Abstract
Black, Hispanic, and Indigenous persons in the United States have an increased risk of SARS-CoV-2 infection and death from COVID-19, due to persistent social inequities. Yet the magnitude of the disparity is unclear because race/ethnicity information is often missing in surveillance data. We quantified the burden of SARS-CoV-2 notification, hospitalization, and case fatality rates in an urban county by racial/ethnic group using combined race/ethnicity imputation and quantitative bias analysis for misclassification. The ratio of the absolute racial/ethnic disparity in notification rates after bias adjustment, compared with the complete case analysis, increased 1.3-fold and 1.6-fold for classified Black and Hispanic persons in reference to classified White persons, respectively. These results highlight that complete case analyses may underestimate absolute disparities in notification rates. Complete reporting of race/ethnicity information is necessary for health equity. When data are missing, quantitative bias analysis methods may improve estimates of racial/ethnic disparities in the COVID-19 burden.

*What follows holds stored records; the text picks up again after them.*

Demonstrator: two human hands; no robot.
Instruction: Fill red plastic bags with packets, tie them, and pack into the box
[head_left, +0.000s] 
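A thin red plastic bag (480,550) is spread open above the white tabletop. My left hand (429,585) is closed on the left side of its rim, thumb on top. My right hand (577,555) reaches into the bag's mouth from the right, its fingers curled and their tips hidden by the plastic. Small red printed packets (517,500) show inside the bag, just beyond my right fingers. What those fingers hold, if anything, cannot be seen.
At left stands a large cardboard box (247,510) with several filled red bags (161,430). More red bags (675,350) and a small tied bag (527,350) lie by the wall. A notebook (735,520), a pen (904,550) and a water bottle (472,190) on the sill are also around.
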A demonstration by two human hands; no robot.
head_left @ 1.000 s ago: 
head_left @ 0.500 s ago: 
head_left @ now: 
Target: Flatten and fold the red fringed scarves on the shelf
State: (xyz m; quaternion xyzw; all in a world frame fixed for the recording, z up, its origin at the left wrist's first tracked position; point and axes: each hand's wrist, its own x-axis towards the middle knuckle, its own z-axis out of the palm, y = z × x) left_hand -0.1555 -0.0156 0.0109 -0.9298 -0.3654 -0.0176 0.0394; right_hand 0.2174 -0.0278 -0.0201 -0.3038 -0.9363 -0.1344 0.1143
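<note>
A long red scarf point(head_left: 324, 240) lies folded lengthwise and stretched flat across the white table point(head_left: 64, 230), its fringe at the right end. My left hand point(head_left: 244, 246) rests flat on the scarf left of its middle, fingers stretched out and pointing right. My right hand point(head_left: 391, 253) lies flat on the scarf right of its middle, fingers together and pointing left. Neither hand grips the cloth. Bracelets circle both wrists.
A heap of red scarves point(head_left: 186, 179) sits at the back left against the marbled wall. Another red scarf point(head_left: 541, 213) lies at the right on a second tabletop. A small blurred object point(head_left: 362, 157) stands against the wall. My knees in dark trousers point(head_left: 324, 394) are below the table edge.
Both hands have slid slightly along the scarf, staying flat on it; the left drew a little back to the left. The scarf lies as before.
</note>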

Keywords: SARS-CoV-2, COVID-19, missing data, bias analysis, race/ethnicity disparities, surveillance
Introduction
In the United States, early surveillance reports highlight that persons of Hispanic, Black, and American Indigenous race and ethnicity are disproportionately affected by the COVID-19 pandemic.1 These disparities arise from historical and contemporary social and health inequities that result from structural racism, including racial capitalism—the systemic exploitation of Black, Indigenous, and People of Color by predominantly White institutions for social and economic gain.2–5 In the COVID-19 pandemic, racial capitalism produces structurally unequal exposure to (and protection from) SARS-CoV-2 infection.3
The role of systemic racism in the pandemic motivates the need for accurate surveillance of racial/ethnic disparities in SARS-CoV-2 infection and death. However, there are challenges in estimating COVID-19 racial/ethnic disparities.6,7 Although reports highlight the unequal burden across racial/ethnic groups, the magnitude of disparities is uncertain due to missing race/ethnicity information in surveillance data. In recent reports, race/ethnicity was missing in 56% of confirmed infections nationally, and in 36% in Georgia.8,9 Current surveillance estimates are reported as complete case analyses, which exclude cases with missing race/ethnicity.1,6,9,10 Complete case analyses may bias racial/ethnic disparity estimates if race/ethnicity information is not missing completely at random.11
Beginning in August 2020, the Department of Health and Human Services issued COVID-19 reporting guidelines requiring all labs to report race/ethnicity.12 These guidelines seek to address missing data moving forward, but fail to address missing information for case-patients identified before August. Collecting race/ethnicity information at time of testing is essential for improving our understanding, and ultimately addressing racial/ethnic health disparities. Until complete reporting becomes routine, imputation of missing race/ethnicity combined with quantitative bias analysis to account for misclassification of the imputed race/ethnicity can improve estimates of the COVID-19 burden among racial/ethnic groups when race/ethnicity data are missing.13 In this study, we calculate SARS-CoV-2 notification, hospitalization, and case fatality rates by race/ethnicity group and report the absolute racial/ethnic disparities in SARS-CoV-2 notification rates in Fulton County, Georgia accounting for missing race/ethnicity information.
Methods
Fulton County, Georgia includes the city of Atlanta and residents identify as Black (44%), White (40%), Hispanic (7%), Asian (7%), and Other races/ethnicities (2%).14 Between 2 March 2020 and 18 August 2020, 19,623 cases of SARS-CoV-2 infection were reported among Fulton County residents. Case reports included the case-patients’ residential address, full name, race/ethnicity, hospitalization (yes/no/unknown), and death (yes/no/unknown). We use the term “case-patient” to capture the definitions of both case—an occurrence of a clinical condition—and patient—an individual with a clinical condition; the term is commonly used in surveillance of disease outbreaks by public health organizations.15 Fulton County Board of Health staff geocoded case-patients’ address to census block groups. For this analysis, we categorized reported race/ethnicity as Hispanic (any race), and non-Hispanic Black, Asian, White, or Other. The Other race/ethnicity category included Indigenous Americans (1.3%), Native Hawaiian/Other Pacific Islanders (1.5%), and those who reported their race as “Other” (97%).16
We used quantitative bias analysis to account for missing race/ethnicity. Quantitative bias analysis entails imputation of race/ethnicity for case-patients who were missing this information, and then bias-adjusting estimates to account for the imputation algorithm’s misclassification of race/ethnicity. Hereafter, we refer to race/ethnicity as reported when provided in case-patient records, imputed when referring to the imputed case-patient race/ethnicity, and classified when referring to the combined reported and imputed race/ethnicity after bias adjustment.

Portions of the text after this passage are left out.